▶ Exercise description
Find "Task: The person" and "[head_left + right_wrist" in the records below. Copy the lines holding them and every line between, exactly, and no others.
:: Records shown
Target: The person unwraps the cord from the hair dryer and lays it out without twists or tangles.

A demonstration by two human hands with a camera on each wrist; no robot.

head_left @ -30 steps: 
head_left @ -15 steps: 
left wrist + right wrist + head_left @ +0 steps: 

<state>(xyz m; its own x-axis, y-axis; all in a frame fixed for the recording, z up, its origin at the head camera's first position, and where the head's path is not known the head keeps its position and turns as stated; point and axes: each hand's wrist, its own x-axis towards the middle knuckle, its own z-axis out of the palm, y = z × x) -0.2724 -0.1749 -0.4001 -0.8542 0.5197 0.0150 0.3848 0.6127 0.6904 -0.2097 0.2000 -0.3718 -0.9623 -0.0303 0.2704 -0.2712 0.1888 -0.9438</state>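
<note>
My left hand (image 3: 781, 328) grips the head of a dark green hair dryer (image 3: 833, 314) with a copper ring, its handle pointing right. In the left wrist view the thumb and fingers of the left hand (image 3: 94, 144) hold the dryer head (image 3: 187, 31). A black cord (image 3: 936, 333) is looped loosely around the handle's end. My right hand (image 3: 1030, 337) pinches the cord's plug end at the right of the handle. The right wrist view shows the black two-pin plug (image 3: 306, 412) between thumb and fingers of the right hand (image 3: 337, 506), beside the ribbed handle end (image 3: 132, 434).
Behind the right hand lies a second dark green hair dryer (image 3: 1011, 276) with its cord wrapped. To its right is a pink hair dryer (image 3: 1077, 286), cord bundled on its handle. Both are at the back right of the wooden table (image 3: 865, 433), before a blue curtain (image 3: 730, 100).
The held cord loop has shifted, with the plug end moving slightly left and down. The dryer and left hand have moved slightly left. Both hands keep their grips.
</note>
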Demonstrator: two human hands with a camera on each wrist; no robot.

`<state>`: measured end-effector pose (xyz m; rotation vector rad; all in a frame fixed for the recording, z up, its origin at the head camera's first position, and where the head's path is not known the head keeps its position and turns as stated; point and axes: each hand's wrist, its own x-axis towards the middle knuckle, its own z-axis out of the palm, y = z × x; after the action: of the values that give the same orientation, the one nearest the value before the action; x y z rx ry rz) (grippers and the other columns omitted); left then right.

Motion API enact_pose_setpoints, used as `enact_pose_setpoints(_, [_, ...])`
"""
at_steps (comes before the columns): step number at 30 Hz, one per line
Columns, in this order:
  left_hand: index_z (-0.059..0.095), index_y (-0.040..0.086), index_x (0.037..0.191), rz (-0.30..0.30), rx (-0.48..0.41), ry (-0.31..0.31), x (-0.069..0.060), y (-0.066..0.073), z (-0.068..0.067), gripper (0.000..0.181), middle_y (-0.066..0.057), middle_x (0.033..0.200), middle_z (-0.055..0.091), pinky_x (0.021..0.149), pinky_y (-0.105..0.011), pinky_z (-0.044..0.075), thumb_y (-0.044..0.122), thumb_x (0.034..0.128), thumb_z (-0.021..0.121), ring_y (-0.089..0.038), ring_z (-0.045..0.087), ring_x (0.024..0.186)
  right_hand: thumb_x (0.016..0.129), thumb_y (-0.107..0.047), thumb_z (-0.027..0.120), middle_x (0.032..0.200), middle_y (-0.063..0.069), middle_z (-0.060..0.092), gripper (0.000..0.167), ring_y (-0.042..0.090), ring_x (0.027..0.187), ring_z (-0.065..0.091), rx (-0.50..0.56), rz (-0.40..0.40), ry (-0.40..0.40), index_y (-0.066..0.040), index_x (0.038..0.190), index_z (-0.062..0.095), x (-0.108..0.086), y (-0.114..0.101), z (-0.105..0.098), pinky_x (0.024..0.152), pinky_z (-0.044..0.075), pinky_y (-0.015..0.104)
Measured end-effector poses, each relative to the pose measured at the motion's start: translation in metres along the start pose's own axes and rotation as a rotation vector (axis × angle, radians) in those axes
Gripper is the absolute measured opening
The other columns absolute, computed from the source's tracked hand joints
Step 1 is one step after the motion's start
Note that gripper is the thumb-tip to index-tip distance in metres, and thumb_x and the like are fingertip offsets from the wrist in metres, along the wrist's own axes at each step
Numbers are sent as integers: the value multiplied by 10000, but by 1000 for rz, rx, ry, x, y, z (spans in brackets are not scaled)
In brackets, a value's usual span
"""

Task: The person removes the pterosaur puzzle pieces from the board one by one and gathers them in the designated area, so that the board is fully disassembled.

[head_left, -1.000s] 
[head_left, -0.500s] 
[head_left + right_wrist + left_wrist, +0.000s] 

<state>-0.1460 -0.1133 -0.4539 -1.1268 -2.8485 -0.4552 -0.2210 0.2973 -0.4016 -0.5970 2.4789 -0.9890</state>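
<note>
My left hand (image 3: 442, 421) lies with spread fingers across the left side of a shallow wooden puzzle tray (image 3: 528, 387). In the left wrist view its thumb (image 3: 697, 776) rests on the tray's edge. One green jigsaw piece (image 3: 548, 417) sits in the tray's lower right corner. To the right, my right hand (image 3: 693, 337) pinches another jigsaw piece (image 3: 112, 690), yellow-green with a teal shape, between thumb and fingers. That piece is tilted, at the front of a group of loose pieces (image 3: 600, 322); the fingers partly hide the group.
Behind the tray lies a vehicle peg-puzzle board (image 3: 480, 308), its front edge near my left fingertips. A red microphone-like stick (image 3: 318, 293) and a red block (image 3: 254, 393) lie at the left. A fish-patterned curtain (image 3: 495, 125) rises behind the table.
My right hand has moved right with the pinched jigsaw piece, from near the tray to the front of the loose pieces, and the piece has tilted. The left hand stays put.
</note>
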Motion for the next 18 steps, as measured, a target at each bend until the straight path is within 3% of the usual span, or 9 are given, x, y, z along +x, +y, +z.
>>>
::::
▶ Written reply
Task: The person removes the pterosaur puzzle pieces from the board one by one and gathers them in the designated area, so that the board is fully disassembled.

[head_left, -1.000s] 
[head_left, -0.500s] 
[head_left + right_wrist + left_wrist, +0.000s] 

This output is complete, and the exercise is done.